*TASK DIRECTIONS:* For the entries below, how many lines contain the word "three"? Reply with the number and nothing else.

*DATA PROVIDED:*
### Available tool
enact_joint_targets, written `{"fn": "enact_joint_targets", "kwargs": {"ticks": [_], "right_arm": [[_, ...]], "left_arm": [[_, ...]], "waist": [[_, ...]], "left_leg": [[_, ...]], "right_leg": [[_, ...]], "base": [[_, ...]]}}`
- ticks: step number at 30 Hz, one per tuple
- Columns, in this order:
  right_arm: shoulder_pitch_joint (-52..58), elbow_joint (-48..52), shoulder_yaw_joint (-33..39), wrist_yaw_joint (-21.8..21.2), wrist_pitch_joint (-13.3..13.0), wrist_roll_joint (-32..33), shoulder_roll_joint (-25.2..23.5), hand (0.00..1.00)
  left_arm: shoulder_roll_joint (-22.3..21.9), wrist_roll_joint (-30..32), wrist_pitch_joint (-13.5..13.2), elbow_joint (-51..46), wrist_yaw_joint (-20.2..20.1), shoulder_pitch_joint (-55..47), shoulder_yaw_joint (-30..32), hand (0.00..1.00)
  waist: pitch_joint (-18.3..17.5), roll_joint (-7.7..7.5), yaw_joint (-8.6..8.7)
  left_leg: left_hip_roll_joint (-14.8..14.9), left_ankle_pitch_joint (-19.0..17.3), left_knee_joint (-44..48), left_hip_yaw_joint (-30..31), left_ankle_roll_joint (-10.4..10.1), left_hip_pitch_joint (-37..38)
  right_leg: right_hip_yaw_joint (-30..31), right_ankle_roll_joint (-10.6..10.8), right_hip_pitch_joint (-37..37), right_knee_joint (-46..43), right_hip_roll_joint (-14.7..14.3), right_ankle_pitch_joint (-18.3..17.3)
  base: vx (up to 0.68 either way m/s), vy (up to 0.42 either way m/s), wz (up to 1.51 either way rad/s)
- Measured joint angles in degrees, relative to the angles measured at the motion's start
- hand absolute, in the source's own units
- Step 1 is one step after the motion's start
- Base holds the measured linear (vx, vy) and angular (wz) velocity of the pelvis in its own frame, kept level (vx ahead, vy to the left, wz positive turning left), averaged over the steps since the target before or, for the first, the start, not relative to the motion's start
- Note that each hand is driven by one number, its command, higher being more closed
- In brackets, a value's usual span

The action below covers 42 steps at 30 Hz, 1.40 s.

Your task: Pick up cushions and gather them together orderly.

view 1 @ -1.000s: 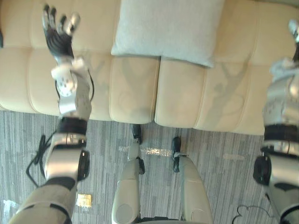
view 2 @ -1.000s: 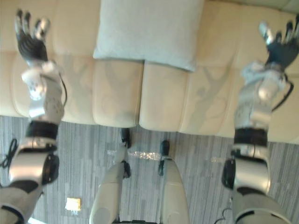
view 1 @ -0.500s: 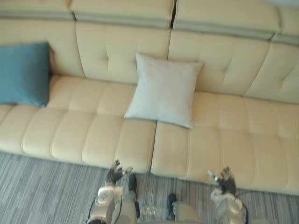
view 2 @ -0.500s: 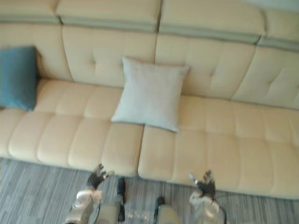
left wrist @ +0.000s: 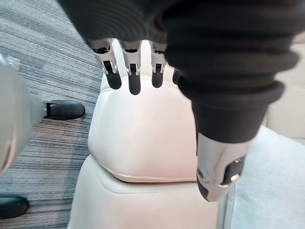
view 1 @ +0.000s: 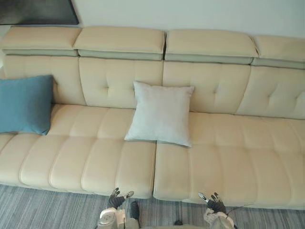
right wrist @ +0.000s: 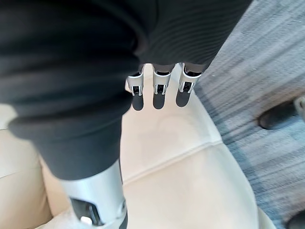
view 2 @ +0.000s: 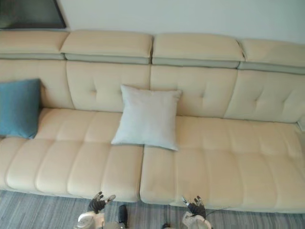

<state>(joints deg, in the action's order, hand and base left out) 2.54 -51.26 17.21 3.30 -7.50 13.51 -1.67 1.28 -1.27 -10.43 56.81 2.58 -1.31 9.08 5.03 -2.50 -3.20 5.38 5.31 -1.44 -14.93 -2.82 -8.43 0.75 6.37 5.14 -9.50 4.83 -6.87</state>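
A light grey cushion (view 1: 161, 113) leans against the back of the cream sofa (view 1: 238, 143) near its middle. A blue cushion (view 1: 25, 104) stands at the sofa's far left end, well apart from the grey one. My left hand (view 1: 116, 199) and right hand (view 1: 214, 204) are low in front of the seat's front edge, both open and holding nothing. In the left wrist view my straight fingers (left wrist: 133, 71) hover over a seat pad, with the grey cushion (left wrist: 271, 191) beyond the thumb. The right wrist view has straight fingers (right wrist: 162, 90) above bare seat.
Grey striped carpet (view 1: 47, 210) runs along the sofa's front. A dark panel (view 1: 38, 12) hangs on the wall at the upper left. The right half of the seat (view 1: 248, 138) is bare.
The camera has swung up from the floor and seat edge to take in the whole sofa. Both hands stay open and now sit at the picture's lower edge.
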Motion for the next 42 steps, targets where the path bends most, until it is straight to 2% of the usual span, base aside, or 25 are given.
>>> {"fn": "enact_joint_targets", "kwargs": {"ticks": [1, 2, 4, 7, 8, 9, 10, 11, 12, 13, 14, 17, 18, 19, 20, 21, 22, 23, 24, 26, 28, 30, 32, 35, 42], "right_arm": [[-1.57, 0.06, -0.82, 0.14, 0.16, -0.02, -0.27, 0.0], [-1.78, 0.16, -0.85, 0.17, 0.18, -0.02, -0.29, 0.0], [-2.68, 0.37, -1.74, 0.28, 0.26, 0.0, -0.44, 0.0], [-1.36, 0.36, -1.85, 0.46, 0.25, -0.01, -0.51, 0.0], [-1.22, 0.35, -1.97, 0.47, 0.25, 0.0, -0.58, 0.0], [-1.38, 0.32, -1.92, 0.46, 0.25, -0.01, -0.48, 0.0], [-1.99, 0.74, -1.64, 0.54, 0.25, -0.01, -0.48, 0.0], [-1.35, 0.94, -1.3, 1.06, 0.16, -0.01, 1.03, 0.0], [-1.43, 0.9, -1.61, 1.38, 0.2, -0.02, 1.76, 0.0], [-1.65, 0.98, -1.72, 1.43, 0.21, -0.03, 1.52, 0.0], [-3.01, 1.05, -2.18, 1.51, 0.23, -0.04, 1.48, 0.0], [-4.06, 2.48, -2.98, 1.96, 0.12, -0.02, 1.94, 0.0], [-3.0, 3.27, -3.46, 2.34, -0.3, 0.05, 1.69, 0.0], [-2.8, 3.27, -3.47, 2.39, -0.32, 0.05, 1.71, 0.0], [-2.33, 3.19, -3.45, 2.52, -0.32, 0.05, 1.71, 0.0], [-1.73, 3.17, -3.42, 2.86, -0.32, 0.08, 1.56, 0.0], [-1.2, 3.07, -3.4, 2.94, -0.38, 0.08, 1.47, 0.0], [-0.87, 3.01, -3.83, 3.02, -0.36, 0.1, 1.38, 0.0], [-0.97, 3.01, -3.92, 3.09, -0.31, 0.1, 1.9, 0.0], [-0.7, 2.99, -3.9, 3.1, -0.14, 0.11, 2.29, 0.0], [1.25, 2.77, -3.94, 3.03, 0.46, 0.13, 1.63, 0.0], [1.43, 2.57, -4.04, 2.87, 0.63, 0.14, 1.3, 0.0], [0.9, 1.17, -3.74, 2.67, 0.71, 0.13, 0.89, 0.0], [1.1, -0.17, -3.43, 2.17, 1.26, 0.13, -0.95, 0.0], [1.8, -1.57, -1.59, 1.77, 1.54, 0.22, -1.14, 0.0]], "left_arm": [[0.14, 0.01, 0.1, -0.13, 0.56, 1.75, -0.05, 0.0], [0.06, 0.01, 0.12, -0.26, 0.81, 2.19, -0.03, 0.0], [0.23, 0.04, 0.13, -1.22, 1.21, 3.17, 0.07, 0.0], [0.67, 0.01, 0.04, -3.8, 1.86, 3.52, 0.3, 0.0], [0.95, 0.0, 0.04, -4.08, 1.87, 3.4, 0.59, 0.0], [1.17, -0.03, 0.22, -4.07, 1.87, 3.77, 1.06, 0.0], [0.9, -0.02, 0.61, -3.99, 1.87, 3.91, 1.23, 0.0], [-1.03, -0.04, 1.18, -3.67, 1.83, 3.26, 0.97, 0.0], [-2.01, -0.04, 1.12, -3.89, 1.75, 3.11, 0.97, 0.0], [-2.14, -0.09, 1.16, -3.87, 1.91, 3.34, 1.08, 0.0], [-2.24, -0.12, 1.23, -3.89, 2.05, 3.47, 0.92, 0.0], [-2.98, -0.73, 1.21, -3.88, 2.13, 2.98, -1.29, 0.0], [-2.82, -1.32, 1.23, -3.88, 2.04, 2.83, -4.11, 0.0], [-2.8, -1.34, 1.25, -3.88, 2.02, 2.75, -4.51, 0.0], [-2.79, -1.38, 1.26, -3.89, 1.91, 2.53, -5.59, 0.0], [-2.8, -1.57, 1.28, -4.02, 1.7, 3.04, -6.64, 0.0], [-2.9, -1.73, 1.31, -4.18, 1.68, 2.95, -6.67, 0.0], [-2.99, -1.86, 1.48, -4.23, 1.68, 2.75, -6.68, 0.0], [-2.97, -2.3, 1.89, -4.23, 1.68, 2.89, -6.66, 0.0], [-3.05, -2.42, 2.19, -4.24, 1.63, 2.91, -6.62, 0.0], [-2.89, -2.92, 2.35, -4.27, 1.63, 2.83, -6.19, 0.0], [-2.89, -3.17, 2.36, -4.27, 1.63, 2.82, -5.91, 0.0], [-2.91, -3.42, 2.38, -4.24, 1.7, 2.65, -5.52, 0.0], [-2.11, -3.38, 2.42, -3.82, 1.75, 0.94, -5.47, 0.0], [-2.2, -2.23, 2.48, -0.65, 1.67, 0.49, -3.49, 0.0]], "waist": [[0.52, 0.38, -0.04], [0.68, 0.63, -0.06], [1.73, 0.44, -0.12], [0.97, -1.01, -0.59], [0.41, -1.92, -0.73], [-0.33, -2.92, -0.98], [-0.25, -2.31, -1.33], [-1.72, -0.25, -2.22], [-1.54, -0.44, -2.98], [-1.03, -1.54, -3.2], [-0.93, -1.76, -3.34], [-0.54, 1.83, -3.63], [-0.08, 2.5, -3.46], [0.1, 2.68, -3.43], [0.4, 2.86, -3.3], [1.22, 2.34, -2.66], [1.54, 1.51, -2.53], [1.93, 1.05, -2.95], [2.12, 1.08, -2.99], [2.37, 2.09, -2.44], [2.26, 1.9, -2.16], [1.53, 2.58, -1.53], [1.14, 2.57, -1.13], [-0.78, 1.0, -0.22], [-2.44, 2.21, 0.07]], "left_leg": [[2.34, -2.65, 6.17, -0.2, 0.5, -4.67], [3.08, -3.25, 7.08, -0.06, 0.94, -5.59], [4.01, -3.99, 10.05, 0.07, 1.66, -7.04], [3.74, -3.97, 12.83, 1.69, 2.25, -9.07], [3.5, -3.5, 13.34, 1.75, 1.97, -9.95], [3.37, -2.72, 14.46, 1.97, 1.01, -11.39], [3.4, -2.06, 15.04, 2.04, 0.35, -12.47], [3.37, -3.24, 16.17, 1.85, 1.13, -13.73], [3.58, -1.8, 15.18, 0.04, 1.63, -13.55], [3.07, -1.71, 16.44, -0.85, 1.76, -14.39], [3.44, -1.73, 19.09, -1.05, 1.76, -16.47], [7.25, -0.25, 20.16, -0.3, 0.63, -17.45], [9.03, 2.48, 19.37, -0.17, 0.41, -17.27], [9.31, 3.4, 19.01, -0.06, 0.51, -17.25], [9.59, 6.45, 17.08, 0.14, 0.79, -16.87], [8.65, 13.48, 11.16, 1.93, -0.27, -15.26], [8.72, 11.68, 13.62, 2.33, -0.83, -15.44], [8.6, 4.94, 20.05, 3.35, -0.39, -16.19], [8.22, -2.2, 26.96, 5.51, -1.34, -17.25], [8.04, -8.38, 34.01, 8.58, -1.41, -17.42], [7.69, -14.53, 40.65, 11.86, -2.51, -14.44], [6.5, -19.21, 39.05, 16.54, -4.29, -10.61], [4.82, -21.32, 33.41, 19.06, -6.29, -8.28], [2.81, -19.11, 27.29, 17.54, -4.7, -6.93], [1.19, -18.07, 25.45, 12.74, -2.6, -5.46]], "right_leg": [[-1.26, 0.29, 3.63, -2.67, -0.94, 2.38], [-1.87, 0.24, 4.13, -3.13, -1.19, 2.66], [-6.56, -2.2, 7.43, -16.81, 0.28, -1.77], [-7.07, -0.53, 5.98, -34.19, 3.72, -5.46], [-6.39, -0.08, 4.78, -34.93, 4.66, -4.45], [-5.75, 1.52, 3.93, -32.84, 4.91, -4.07], [-6.54, 1.79, 5.08, -31.91, 3.8, -4.21], [-6.18, 3.64, 2.73, -27.67, 2.34, -6.35], [-5.14, 4.1, 2.58, -29.87, 2.68, -8.11], [-3.85, 3.82, 1.55, -31.0, 3.66, -9.1], [-3.47, 2.86, -0.26, -26.1, 3.0, -12.49], [-6.05, 2.0, -3.29, -19.65, -0.95, -13.85], [-8.52, -0.11, -4.44, -18.63, -2.79, -14.99], [-8.92, -0.38, -4.56, -18.7, -3.28, -15.13], [-9.75, -0.52, -4.44, -19.24, -4.06, -15.15], [-11.36, -2.42, -4.64, -18.63, -3.99, -14.26], [-11.93, -3.64, -4.76, -17.91, -3.78, -14.54], [-12.46, -6.09, -4.9, -16.14, -3.67, -15.03], [-12.82, -7.91, -4.49, -14.09, -3.53, -15.99], [-12.71, -8.92, -2.6, -14.57, -3.67, -15.21], [-12.08, -9.05, -1.81, -14.93, -3.47, -14.31], [-11.3, -8.18, -0.34, -15.67, -3.56, -13.69], [-9.64, -6.92, 1.42, -15.91, -3.64, -12.57], [-7.59, -4.68, 1.63, -11.13, -1.81, -8.92], [-2.38, -2.1, 0.83, -3.69, -0.74, -2.73]], "base": [[-0.13, 0.016, -0.36], [-0.17, 0.013, -0.2], [-0.09, -0.003, 0.08], [-0.08, -0.07, 0.3], [-0.11, -0.179, 0.17], [-0.13, -0.158, 0.06], [-0.09, -0.056, 0.05], [0.0, 0.0, 0.0], [-0.01, -0.044, -0.06], [-0.08, -0.165, -0.15], [-0.17, -0.214, -0.18], [-0.23, -0.185, -0.17], [-0.25, -0.184, 0.13], [-0.27, -0.199, 0.29], [-0.32, -0.213, 0.51], [-0.31, -0.206, 0.49], [-0.33, -0.252, 0.26], [-0.21, -0.17, -0.26], [-0.21, -0.156, -0.39], [-0.24, -0.032, -0.31], [-0.22, 0.041, -0.15], [-0.15, 0.114, -0.13], [-0.14, 0.172, -0.27], [-0.1, 0.174, -0.17], [-0.07, 0.147, -0.34]]}}
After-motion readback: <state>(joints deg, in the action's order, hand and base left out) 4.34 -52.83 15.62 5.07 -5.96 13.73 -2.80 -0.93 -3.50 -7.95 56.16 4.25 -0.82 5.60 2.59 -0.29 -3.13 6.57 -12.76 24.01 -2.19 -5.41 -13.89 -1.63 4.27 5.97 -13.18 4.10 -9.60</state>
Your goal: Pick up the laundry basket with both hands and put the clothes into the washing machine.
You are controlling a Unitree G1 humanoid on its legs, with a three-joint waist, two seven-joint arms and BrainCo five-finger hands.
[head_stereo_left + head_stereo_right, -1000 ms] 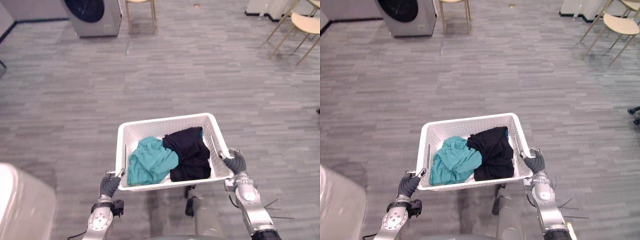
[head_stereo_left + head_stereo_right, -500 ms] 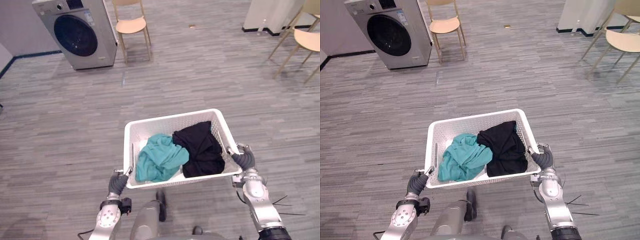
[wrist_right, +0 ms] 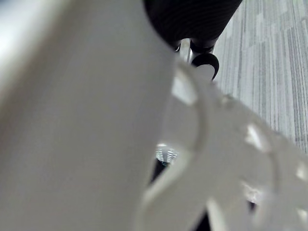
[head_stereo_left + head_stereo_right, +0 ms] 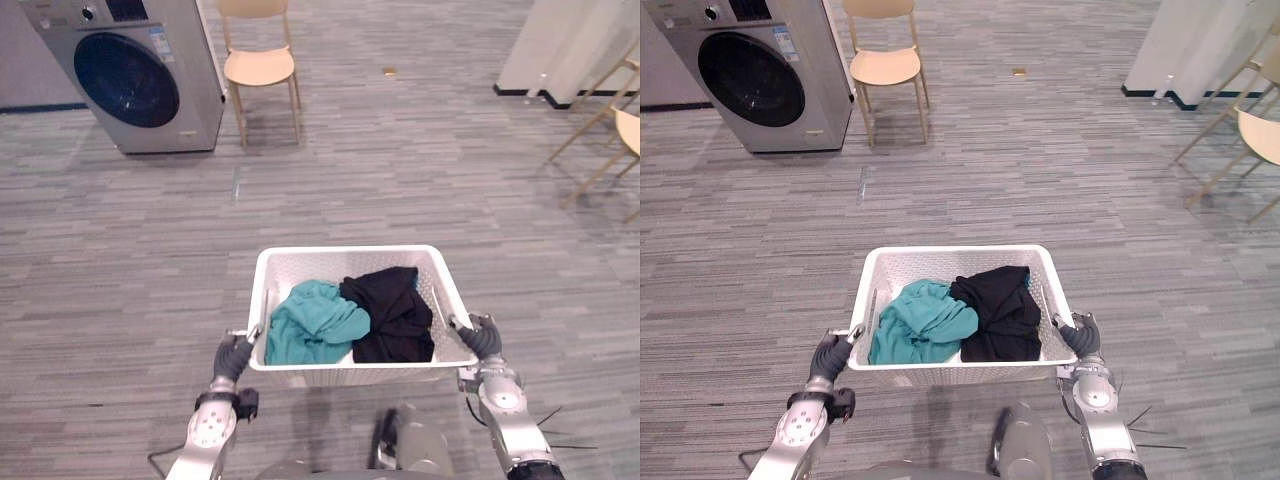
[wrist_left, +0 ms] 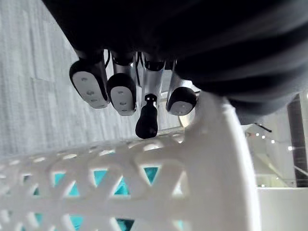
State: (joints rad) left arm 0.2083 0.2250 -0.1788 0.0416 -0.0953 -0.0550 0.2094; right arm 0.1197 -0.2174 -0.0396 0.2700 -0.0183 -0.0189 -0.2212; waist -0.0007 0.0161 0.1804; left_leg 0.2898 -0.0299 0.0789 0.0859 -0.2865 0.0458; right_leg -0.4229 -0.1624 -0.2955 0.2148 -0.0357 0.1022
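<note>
**Basket held in two hands**

The left hand [image 4: 232,357] and the right hand [image 4: 483,340] each curl their fingers round a side rim of the white laundry basket [image 4: 350,375]; a teal cloth [image 4: 310,325] and a black cloth [image 4: 390,315] lie inside; the washing machine [image 4: 130,75] stands well apart, beside a chair [image 4: 260,65].

The laundry basket [image 4: 350,268] is straight before you, clothes [image 4: 310,330] in it; the washing machine [image 4: 125,75] stands well ahead, left, a chair [image 4: 258,62] beside it.
</note>
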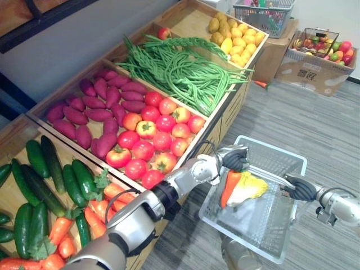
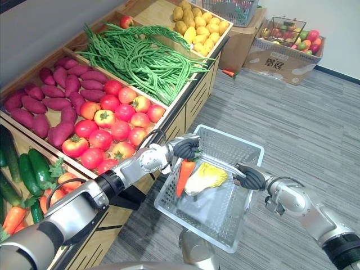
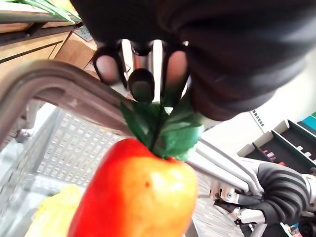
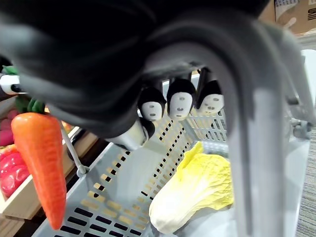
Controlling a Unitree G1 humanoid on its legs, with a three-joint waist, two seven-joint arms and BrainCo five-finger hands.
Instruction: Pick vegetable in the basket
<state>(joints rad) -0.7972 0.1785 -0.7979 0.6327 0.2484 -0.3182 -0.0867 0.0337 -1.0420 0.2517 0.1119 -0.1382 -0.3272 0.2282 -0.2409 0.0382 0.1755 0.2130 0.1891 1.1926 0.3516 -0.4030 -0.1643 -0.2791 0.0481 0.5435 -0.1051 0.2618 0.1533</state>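
Matt plastic basket (image 2: 225, 143), glossy smooth carrot (image 2: 184, 174), wooden produce bins (image 1: 188, 22).

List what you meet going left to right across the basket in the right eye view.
In order: left hand → orange carrot, pinched by its leaves in that hand → pale yellow cabbage → right hand, curled round the basket handle.

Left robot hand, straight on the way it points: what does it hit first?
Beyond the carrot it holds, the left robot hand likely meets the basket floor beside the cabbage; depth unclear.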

*SOLUTION:* 2